GOP-led panel queries MIT over antisemitism
A congressional committee investigating antisemitism on college campuses requested documents from MIT on Friday, making it the fourth school drawn into the probe.
“We have grave concerns regarding the inadequacy of MIT’s response to antisemitism on its campus,” said a 12-page letter from US Representative Virginia Foxx, a North Carolina Republican and chairwoman of the House Committee on Education and the Workforce.
The letter, addressed to Massachusetts Institute of Technology president Sally Kornbluth and MIT Corporation chair Mark Gorenberg, said the university’s “failure to protect Jewish students” was central to the committee’s investigation.
An MIT spokesperson on Monday said the university had received the letter and was “examining it.”
“MIT is committed to providing a response to the committee’s questions,” the spokesperson said. “We don’t have any further comment at this time.”
The committee’s letter came a day after a new federal lawsuit claimed MIT has tolerated antisemitism and discrimination on campus, creating a climate of fear for Jewish and Israeli students since the Hamas-led attack last October and Israel’s subsequent invasion of Gaza.
The lawsuit was filed Thursday in US District Court in Bosformer ton by StandWithUs Center for Legal Justice, a nonprofit focused on fighting antisemitism internationally, on behalf of students at MIT. The suit demands that MIT expel students and fire professors and staff members who engage in or permit discriminatory conduct.
Foxx’s letter listed several incidents, including class disruptions, building blockades, harassment and assault of Jewish students, and chants endorsing violence. Foxx accused MIT of failing to enforce suspension of a pro-Palestinian campus group that was punished for violating school rules.
The committee Foxx leads held the Dec. 5 congressional hearing during which Kornbluth and the then-presidents of Harvard and the University of Pennsylvania were questioned for hours about campus antisemitism and progressive ideologies some conservatives believe have contributed to anti-Israel sentiment.

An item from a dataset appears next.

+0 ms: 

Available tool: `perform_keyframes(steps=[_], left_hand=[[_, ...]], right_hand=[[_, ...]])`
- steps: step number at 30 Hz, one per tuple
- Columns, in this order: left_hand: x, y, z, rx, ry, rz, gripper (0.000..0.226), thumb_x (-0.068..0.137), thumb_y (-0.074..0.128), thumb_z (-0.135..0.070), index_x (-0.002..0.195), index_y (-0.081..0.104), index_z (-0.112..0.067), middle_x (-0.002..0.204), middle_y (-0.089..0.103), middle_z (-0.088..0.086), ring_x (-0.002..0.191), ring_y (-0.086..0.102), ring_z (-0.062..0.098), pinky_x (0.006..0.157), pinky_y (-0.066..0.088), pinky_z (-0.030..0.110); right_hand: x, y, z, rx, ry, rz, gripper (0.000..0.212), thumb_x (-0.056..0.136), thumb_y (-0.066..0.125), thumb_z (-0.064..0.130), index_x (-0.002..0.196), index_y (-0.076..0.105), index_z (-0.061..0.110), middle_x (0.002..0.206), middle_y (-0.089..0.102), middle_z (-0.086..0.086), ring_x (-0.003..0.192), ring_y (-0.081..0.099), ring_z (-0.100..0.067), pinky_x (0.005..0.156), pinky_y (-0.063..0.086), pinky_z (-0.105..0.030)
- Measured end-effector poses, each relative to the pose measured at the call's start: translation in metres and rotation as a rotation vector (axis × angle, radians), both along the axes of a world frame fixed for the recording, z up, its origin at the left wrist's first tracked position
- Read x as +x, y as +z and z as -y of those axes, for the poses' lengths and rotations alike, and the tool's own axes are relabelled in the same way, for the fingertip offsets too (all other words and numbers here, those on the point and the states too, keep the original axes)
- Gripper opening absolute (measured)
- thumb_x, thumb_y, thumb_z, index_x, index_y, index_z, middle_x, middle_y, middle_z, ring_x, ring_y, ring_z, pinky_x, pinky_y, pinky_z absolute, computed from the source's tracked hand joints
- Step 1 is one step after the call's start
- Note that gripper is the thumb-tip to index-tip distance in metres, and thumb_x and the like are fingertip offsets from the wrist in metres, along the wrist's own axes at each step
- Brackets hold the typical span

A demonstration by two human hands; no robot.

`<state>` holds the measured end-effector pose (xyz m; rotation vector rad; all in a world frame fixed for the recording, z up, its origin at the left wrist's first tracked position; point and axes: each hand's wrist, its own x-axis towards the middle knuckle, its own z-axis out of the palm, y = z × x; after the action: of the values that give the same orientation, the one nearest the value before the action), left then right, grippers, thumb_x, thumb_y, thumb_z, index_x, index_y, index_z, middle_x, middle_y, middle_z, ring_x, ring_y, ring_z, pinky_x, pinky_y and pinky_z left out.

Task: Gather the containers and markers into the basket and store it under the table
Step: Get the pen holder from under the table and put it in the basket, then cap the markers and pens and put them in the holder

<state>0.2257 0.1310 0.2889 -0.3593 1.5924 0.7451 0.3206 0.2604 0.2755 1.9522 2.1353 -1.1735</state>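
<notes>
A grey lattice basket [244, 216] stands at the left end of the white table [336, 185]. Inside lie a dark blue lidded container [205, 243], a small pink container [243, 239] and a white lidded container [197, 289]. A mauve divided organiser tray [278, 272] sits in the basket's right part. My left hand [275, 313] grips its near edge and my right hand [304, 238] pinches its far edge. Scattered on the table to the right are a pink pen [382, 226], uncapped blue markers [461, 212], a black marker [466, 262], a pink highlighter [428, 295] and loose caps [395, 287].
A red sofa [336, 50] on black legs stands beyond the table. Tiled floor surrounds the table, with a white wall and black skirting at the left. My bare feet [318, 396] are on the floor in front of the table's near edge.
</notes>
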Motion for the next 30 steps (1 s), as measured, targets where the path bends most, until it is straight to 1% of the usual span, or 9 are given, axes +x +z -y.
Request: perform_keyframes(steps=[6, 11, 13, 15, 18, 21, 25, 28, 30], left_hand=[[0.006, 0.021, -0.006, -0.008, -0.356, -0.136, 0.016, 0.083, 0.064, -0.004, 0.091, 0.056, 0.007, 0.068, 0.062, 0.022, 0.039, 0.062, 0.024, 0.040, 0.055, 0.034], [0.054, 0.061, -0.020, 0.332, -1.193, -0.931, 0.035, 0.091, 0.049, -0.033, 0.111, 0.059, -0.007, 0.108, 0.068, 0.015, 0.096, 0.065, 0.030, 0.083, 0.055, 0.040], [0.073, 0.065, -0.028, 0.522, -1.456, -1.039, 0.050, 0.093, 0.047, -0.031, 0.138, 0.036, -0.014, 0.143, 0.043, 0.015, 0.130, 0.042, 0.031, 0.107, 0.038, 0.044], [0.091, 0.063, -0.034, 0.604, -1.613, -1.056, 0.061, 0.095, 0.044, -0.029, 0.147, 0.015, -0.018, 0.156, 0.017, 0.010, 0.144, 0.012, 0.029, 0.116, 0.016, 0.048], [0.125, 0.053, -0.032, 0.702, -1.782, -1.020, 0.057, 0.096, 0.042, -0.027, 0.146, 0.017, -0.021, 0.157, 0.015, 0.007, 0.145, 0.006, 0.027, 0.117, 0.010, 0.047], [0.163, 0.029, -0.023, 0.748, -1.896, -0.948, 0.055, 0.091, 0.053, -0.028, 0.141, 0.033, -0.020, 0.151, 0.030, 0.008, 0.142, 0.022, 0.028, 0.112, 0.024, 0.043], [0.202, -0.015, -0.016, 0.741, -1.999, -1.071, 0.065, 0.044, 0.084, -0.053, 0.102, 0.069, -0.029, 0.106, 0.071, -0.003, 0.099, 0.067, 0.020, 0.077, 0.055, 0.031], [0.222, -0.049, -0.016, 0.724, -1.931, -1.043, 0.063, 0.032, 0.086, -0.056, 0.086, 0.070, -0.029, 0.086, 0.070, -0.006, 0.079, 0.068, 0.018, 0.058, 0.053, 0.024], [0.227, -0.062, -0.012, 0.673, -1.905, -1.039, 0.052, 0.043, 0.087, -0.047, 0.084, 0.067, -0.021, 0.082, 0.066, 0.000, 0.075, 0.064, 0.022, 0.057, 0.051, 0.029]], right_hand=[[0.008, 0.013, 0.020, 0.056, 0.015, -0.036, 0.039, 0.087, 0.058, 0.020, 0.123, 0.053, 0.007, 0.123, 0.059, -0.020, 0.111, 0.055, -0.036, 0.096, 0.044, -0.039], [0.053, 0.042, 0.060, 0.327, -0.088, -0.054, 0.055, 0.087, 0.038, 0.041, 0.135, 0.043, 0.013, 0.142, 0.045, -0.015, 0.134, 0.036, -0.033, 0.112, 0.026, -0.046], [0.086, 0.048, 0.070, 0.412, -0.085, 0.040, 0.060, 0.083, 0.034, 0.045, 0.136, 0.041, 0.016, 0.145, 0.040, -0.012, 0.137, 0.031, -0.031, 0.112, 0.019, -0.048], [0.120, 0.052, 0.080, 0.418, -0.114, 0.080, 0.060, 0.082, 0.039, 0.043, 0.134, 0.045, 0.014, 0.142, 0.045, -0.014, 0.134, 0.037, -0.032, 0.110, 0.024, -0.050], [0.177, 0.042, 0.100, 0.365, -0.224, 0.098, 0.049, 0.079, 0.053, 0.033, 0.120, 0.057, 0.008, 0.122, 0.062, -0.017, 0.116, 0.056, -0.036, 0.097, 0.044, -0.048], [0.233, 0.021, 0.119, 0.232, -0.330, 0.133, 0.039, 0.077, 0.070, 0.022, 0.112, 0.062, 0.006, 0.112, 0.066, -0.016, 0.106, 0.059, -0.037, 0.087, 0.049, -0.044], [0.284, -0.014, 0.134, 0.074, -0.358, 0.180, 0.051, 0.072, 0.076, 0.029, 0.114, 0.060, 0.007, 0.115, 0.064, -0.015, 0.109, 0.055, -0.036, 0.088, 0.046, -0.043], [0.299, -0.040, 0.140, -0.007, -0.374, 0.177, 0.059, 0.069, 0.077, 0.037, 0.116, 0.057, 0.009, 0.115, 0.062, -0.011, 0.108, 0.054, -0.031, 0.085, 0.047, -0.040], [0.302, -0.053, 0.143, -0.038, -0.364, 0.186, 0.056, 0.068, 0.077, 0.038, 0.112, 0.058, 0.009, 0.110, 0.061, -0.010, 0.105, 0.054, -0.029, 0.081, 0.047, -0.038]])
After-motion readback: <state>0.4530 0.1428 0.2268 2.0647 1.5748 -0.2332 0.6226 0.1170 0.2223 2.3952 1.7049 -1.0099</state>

Foxx, in her letter to MIT, states that during the hearing Kornbluth “made numerous statements that further called into question the Institute’s willingness to address antisemitism seriously, including failing to state unequivocally that calling for the genocide of Jews would violate MIT’s code of conduct and community standards.”
The tensions that ensued, including allegations of antisemitism and Islamophobia on campuses, and intense debates about the limits of political speech, led to the resignations of Claudine Gay, Harvard’s president who also dealt with plagiarism allegations, and Liz Magill, head of the University of Pennsylvania.
The turmoil also sparked a federal lawsuit by 10 graduates alleging that Harvard’s failure “to end antisemitism on its campus” has led to “the devaluation of their Harvard degrees,” The Boston Globe reported.
And a similar lawsuit was filed by students at Harvard in January.
The committee’s letter requested documents relating to MIT’s responses to antisemitic incidents, disciplinary procedures, internal communications, meeting minutes, and foreign donations the school has received.
The committee previously requested similar documents from Harvard, Columbia, and UPenn. Last month, Foxx issued subpoenas to Harvard demanding the documents.
On March 4, Harvard made its eleventh submission of documents since January to the committee for a total of nearly 4,900 pages of information, according to a Harvard spokesperson.
The subpoenaed documents included any internal reports about antisemitic incidents, minutes of board meetings, disciplinary records, and internal communications about a controversial statement signed by Harvard student groups the day of the Hamas-led attack on Israel.